◆ WORK TASK: The required output is the line that contains "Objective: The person" plus every line after it in the listing below, copied exactly as it appears.

=== Begin Enclosure ===

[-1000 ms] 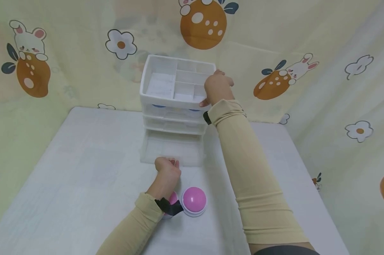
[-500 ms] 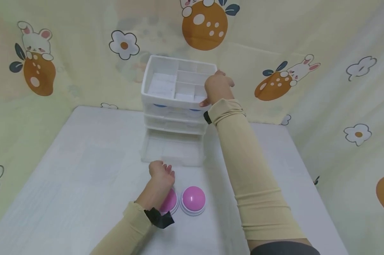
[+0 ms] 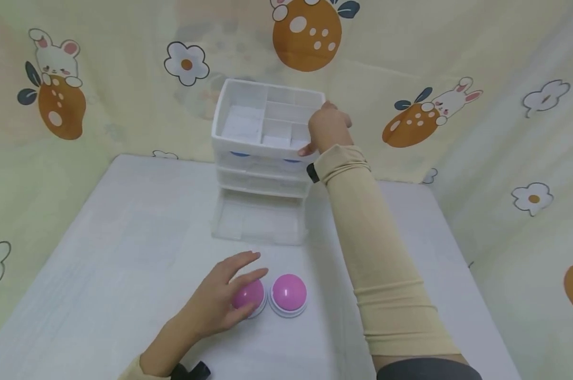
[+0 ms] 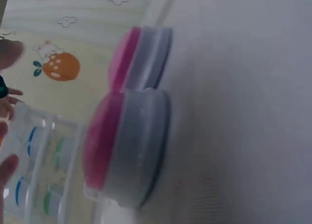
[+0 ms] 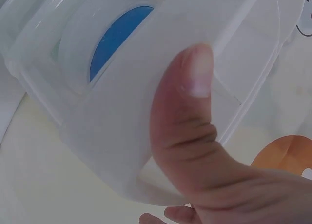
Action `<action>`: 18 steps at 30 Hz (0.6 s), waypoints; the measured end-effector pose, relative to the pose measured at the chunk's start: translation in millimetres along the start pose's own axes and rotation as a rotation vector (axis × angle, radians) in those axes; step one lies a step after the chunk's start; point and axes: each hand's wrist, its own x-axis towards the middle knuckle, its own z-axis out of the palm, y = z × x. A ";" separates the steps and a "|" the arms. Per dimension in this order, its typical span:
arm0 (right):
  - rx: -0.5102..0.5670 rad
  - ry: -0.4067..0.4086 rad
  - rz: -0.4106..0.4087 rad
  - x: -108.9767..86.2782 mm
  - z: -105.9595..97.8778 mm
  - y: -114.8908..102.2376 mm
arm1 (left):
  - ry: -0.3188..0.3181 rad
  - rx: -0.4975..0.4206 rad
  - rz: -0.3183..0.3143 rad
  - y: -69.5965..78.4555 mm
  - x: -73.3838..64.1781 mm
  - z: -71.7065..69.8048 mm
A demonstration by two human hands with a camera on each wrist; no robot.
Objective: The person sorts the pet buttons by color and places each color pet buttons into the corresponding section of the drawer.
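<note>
My right hand grips the top right corner of a white plastic drawer unit, thumb on its front and other fingers round the side. The unit's bottom drawer is pulled out, its floor bare. Nearer to me stand two round pink-domed push-button-like things with pale bases, side by side. My left hand is spread over the left pink-domed thing, fingers and thumb apart around its dome. The right pink-domed thing stands just beside it. Both show on their bases in the left wrist view.
The unit's top is a tray with several compartments. Behind its upper drawer fronts are round items with blue and green edges. A patterned curtain hangs behind the white table.
My left hand has let go of the bottom drawer's front, drawn back toward me and spread over the left pink-domed thing. My right hand keeps its place on the unit.
</note>
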 end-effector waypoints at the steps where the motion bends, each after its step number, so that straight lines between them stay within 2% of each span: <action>1: 0.002 -0.004 0.005 -0.1 -0.6 0.8 | -0.050 0.019 -0.018 1.9 -5.5 2.0; 5: -0.002 -0.008 0.015 -0.1 -1.1 3.8 | -0.213 0.085 -0.101 6.5 -21.1 13.0; 7: 0.000 -0.007 0.012 -0.6 -0.7 4.6 | -0.261 0.109 -0.128 7.3 -26.4 18.2; 13: 0.006 0.012 -0.025 -3.8 1.7 4.5 | -0.331 0.159 -0.166 7.7 -35.7 27.4; 18: 0.036 -0.008 0.000 -4.9 0.5 3.5 | -0.363 0.162 -0.191 8.3 -39.8 31.3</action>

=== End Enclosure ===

◆ RESPONSE TO THIS EXERCISE:
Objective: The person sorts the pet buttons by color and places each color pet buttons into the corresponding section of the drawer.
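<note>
My right hand grips the top right corner of a white plastic drawer unit, thumb on its front and other fingers round the side. The unit's bottom drawer is pulled out, its floor bare. Nearer to me stand two round pink-domed push-button-like things with pale bases, side by side. My left hand is spread over the left pink-domed thing, fingers and thumb apart around its dome. The right pink-domed thing stands just beside it. Both show on their bases in the left wrist view.
The unit's top is a tray with several compartments. Behind its upper drawer fronts are round items with blue and green edges. A patterned curtain hangs behind the white table.
My left hand has let go of the bottom drawer's front, drawn back toward me and spread over the left pink-domed thing. My right hand keeps its place on the unit.
</note>
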 end-effector waypoints at the steps where the motion bends, each after its step number, so that straight lines between them stay within 2% of each span: <action>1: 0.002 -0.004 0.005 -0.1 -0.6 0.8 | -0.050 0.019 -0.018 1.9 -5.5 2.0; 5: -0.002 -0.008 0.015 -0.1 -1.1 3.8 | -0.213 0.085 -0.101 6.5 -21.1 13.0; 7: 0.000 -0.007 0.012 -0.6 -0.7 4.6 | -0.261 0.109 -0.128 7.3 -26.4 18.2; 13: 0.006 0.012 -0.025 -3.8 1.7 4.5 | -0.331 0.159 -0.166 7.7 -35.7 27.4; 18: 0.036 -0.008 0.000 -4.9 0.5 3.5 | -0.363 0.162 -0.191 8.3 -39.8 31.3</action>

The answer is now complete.